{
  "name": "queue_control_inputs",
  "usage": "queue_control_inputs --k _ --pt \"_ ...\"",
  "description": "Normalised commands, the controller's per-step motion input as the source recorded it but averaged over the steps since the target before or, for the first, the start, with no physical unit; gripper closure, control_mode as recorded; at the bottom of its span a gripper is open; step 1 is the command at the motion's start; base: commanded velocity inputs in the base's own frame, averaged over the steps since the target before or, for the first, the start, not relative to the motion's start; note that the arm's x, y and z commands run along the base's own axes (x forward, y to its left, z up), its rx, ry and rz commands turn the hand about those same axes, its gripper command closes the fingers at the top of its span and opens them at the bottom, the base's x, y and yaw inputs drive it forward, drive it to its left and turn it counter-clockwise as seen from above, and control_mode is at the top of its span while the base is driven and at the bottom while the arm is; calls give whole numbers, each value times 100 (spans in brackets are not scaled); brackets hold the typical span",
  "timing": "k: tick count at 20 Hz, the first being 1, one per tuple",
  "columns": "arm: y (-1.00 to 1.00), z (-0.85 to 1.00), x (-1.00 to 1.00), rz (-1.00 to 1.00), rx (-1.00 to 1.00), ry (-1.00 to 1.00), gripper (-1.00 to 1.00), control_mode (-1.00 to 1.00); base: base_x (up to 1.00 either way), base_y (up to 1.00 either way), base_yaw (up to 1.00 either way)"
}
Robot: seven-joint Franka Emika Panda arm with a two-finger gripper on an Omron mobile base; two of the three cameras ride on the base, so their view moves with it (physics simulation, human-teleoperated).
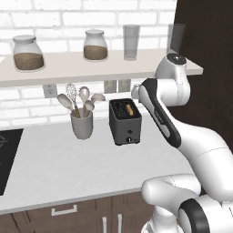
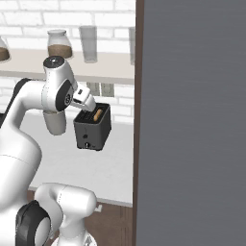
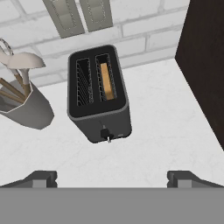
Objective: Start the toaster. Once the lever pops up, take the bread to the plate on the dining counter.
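Bread [image 3: 106,81] sunk in toaster's [image 3: 99,94] right slot, on desk [image 3: 166,127] right of utensil pot [image 3: 27,107]. First step pending: lever unpressed. End effector [image 3: 112,178] above, fully open, empty. Next: descend to front lever [image 3: 105,134], press down.

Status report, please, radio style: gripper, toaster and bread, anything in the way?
Gripper open, above the toaster, holding nothing. Bread sits in one slot. Utensil pot beside the toaster, apart from it.

no readable text, labels, brands or numbers on any surface, nothing legible
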Motion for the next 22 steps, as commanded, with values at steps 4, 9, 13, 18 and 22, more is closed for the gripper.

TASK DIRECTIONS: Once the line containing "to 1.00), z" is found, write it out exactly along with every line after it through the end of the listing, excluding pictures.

PROBLEM SOLUTION:
  "columns": "arm: y (-1.00 to 1.00), z (-0.85 to 1.00), x (-1.00 to 1.00), rz (-1.00 to 1.00), rx (-1.00 to 1.00), ry (-1.00 to 1.00), gripper (-1.00 to 1.00), control_mode (-1.00 to 1.00); base: base_x (up to 1.00 either way), base_y (up to 1.00 either way), base_yaw (up to 1.00 either way)"
}
Robot: seven-joint Franka Emika Panda arm with a two-finger gripper on an Omron mobile base; two of the three cameras ride on the base, so their view moves with it (physics simulation, human-teleoperated).
Objective: Start the toaster. Once the lever pops up, take the bread to the plate on the dining counter.
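Bread [image 3: 106,81] sunk in toaster's [image 3: 99,94] right slot, on desk [image 3: 166,127] right of utensil pot [image 3: 27,107]. First step pending: lever unpressed. End effector [image 3: 112,178] above, fully open, empty. Next: descend to front lever [image 3: 105,134], press down.

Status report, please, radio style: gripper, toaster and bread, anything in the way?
Gripper open, above the toaster, holding nothing. Bread sits in one slot. Utensil pot beside the toaster, apart from it.

no readable text, labels, brands or numbers on any surface, nothing legible
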Motion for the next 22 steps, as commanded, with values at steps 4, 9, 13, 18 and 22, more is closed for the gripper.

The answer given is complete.